[HexagonalKitten]

That is a conflation of two things. The first is an bitstream from a hwrng, and you're right that if it was non-uniform this would probably mean that it was biased and would be a weak key. Not because it has a bunch of zeros in a row, but because the attacker could assume that it did and guess it more easily.

The other issue is the key itself, and in AES for example, there are (believed to be) no 'weak' keys. All zeros is just as secure at mixing the plaintext as anything else. If you reject keys with too many zeros in a row all you're doing is lowering the keyspace you have to work with.

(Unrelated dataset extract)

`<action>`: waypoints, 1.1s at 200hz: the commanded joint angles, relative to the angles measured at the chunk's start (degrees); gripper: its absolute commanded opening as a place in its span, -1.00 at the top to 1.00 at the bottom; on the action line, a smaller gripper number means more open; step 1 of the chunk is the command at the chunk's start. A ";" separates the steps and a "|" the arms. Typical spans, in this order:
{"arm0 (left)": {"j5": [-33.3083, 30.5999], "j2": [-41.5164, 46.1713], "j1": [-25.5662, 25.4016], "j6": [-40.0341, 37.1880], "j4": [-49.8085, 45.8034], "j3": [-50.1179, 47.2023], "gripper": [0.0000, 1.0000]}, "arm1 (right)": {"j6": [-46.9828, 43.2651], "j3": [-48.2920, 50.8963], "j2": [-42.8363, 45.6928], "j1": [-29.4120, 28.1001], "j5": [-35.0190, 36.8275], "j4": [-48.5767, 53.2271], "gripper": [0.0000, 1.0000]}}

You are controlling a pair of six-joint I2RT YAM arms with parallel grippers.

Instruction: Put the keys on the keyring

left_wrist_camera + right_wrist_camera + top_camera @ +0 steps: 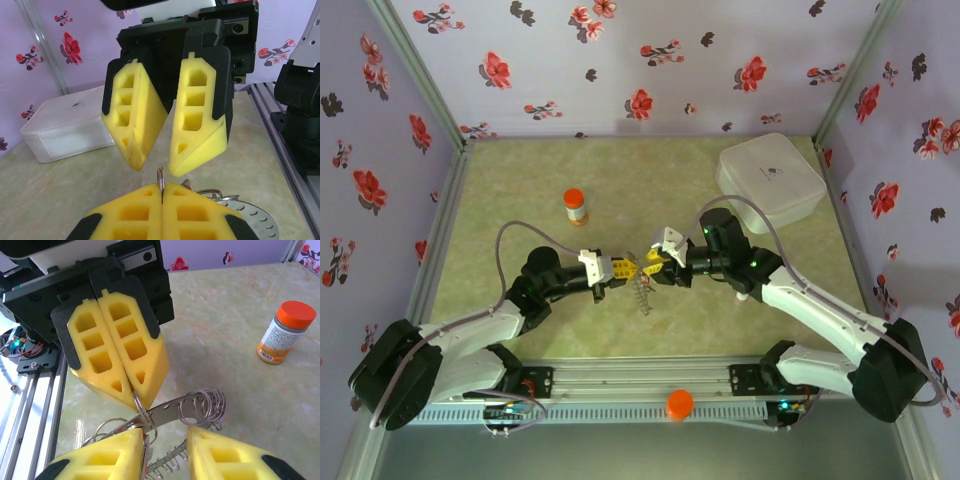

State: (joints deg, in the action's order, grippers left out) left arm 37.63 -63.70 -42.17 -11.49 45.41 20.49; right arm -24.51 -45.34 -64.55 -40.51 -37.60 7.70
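The left pincer (131, 389) is pressed together on a thin silvery split ring (161, 177), gripping it edge-on at the fingertips. The right pincer (154, 167) faces it tip to tip, its yellow fingers apart and clamping nothing. From the split ring a flat metal strip (162, 411) runs right to a coil of wire loops (216, 399). The bunch hangs between the two pincers over the middle of the table (500, 200). The keys cannot be picked out singly in it. The grey keyring (255, 220) lies just beneath. An orange-capped bottle (285, 335) stands farther back, and a white box (70, 125) sits at the far right.
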 commanded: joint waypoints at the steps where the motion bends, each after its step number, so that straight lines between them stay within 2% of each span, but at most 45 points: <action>1: 1.40 0.12 -0.37 0.85 2.67 0.16 1.00 | -1.05 -2.12 -0.81 -0.70 -1.51 -2.04 0.47; 57: 1.40 0.16 -0.37 0.52 2.49 0.16 1.00 | -1.92 -2.38 -2.64 -1.81 -2.65 -2.17 0.56; 115: 1.07 0.33 -0.37 0.29 2.38 0.16 1.00 | -2.60 -4.23 -3.40 -2.15 -4.93 -0.50 1.00; 133: 0.14 0.52 -0.36 -0.09 2.19 -0.01 0.58 | -4.29 -5.50 -3.40 -2.22 -4.23 2.75 1.00; 153: -1.00 1.07 -0.37 -1.66 -0.64 0.29 0.40 | -8.34 -7.96 -3.41 -2.85 0.26 9.58 1.00; 162: -1.60 1.54 -0.29 -3.42 -3.46 0.74 0.39 | -10.35 -9.83 -3.75 -3.29 3.34 13.93 1.00; 183: -2.98 2.18 -0.39 -7.98 -12.40 3.12 0.46 | -13.69 -16.18 -6.33 -4.57 9.04 25.28 1.00; 203: -3.86 2.09 -0.39 -8.62 -13.15 3.59 0.54 | -16.84 -22.29 -9.70 -6.59 15.09 34.47 1.00; 220: -3.62 2.10 -0.36 -8.22 -13.00 3.59 0.56 | -18.58 -25.28 -11.52 -8.21 18.68 38.08 1.00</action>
State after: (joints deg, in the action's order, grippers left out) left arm 34.92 -62.39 -42.17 -17.37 35.18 22.37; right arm -37.89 -65.95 -73.97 -46.70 -26.57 34.57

So no, uniformity is not a goal for keys.

[john_alan]

> So no, uniformity is not a goal for keys.

> you're right that if it was non-uniform this would probably mean that it was biased and would be a weak key

This seems contradictory.

Interesting. Why do you hash the ECDH secret then?

[HexagonalKitten]

> This seems contradictory.

Because there are two entirely different things - one is producing an unbiased bitstream from a potentially biased one (the topic of the article) and the other is keying an individual encryption.

When you're trying to generate a bitstream and you expect uniformity (ie, a prng) then seeing obvious non-uniformity over time is a sign that it's biased. You need the type of algorithms from the article to unbias it while preserving the actual entropy. This is what a system's designer should be doing to produce useful output from a hwrng in the first place.

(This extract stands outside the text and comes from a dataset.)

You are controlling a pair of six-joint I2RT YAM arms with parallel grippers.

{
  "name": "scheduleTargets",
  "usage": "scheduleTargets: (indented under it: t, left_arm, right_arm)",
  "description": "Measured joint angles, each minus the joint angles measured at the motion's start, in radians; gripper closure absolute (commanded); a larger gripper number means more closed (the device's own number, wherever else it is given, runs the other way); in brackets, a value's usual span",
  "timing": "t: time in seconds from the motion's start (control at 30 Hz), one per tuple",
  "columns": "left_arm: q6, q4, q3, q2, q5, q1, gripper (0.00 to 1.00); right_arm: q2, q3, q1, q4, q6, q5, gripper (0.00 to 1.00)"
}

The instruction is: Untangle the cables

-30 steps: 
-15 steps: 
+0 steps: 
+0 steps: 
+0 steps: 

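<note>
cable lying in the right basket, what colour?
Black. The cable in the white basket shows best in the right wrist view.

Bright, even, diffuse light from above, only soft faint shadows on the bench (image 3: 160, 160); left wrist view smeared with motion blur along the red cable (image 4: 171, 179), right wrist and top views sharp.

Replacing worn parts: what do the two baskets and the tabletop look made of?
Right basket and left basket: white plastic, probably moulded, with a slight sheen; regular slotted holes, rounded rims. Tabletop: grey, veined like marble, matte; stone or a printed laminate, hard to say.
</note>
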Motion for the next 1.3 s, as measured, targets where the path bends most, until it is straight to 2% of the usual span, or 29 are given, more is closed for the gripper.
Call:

But, looking at an individual piece of randomness, a key, you shouldn't be looking for uniformity at all. Here you want all zeros, all 1s, and any mix, to be equally possible.

> Interesting. Why do you hash the ECDH secret then?

Well, EC is a bit magical and I don't know. Wikipedia says that it prevents 'weak bits' from the handshake. That means correlations, but I don't know why this is true. At any rate uniformity here means what you think, that it's not a random bitstream and should not be used as such.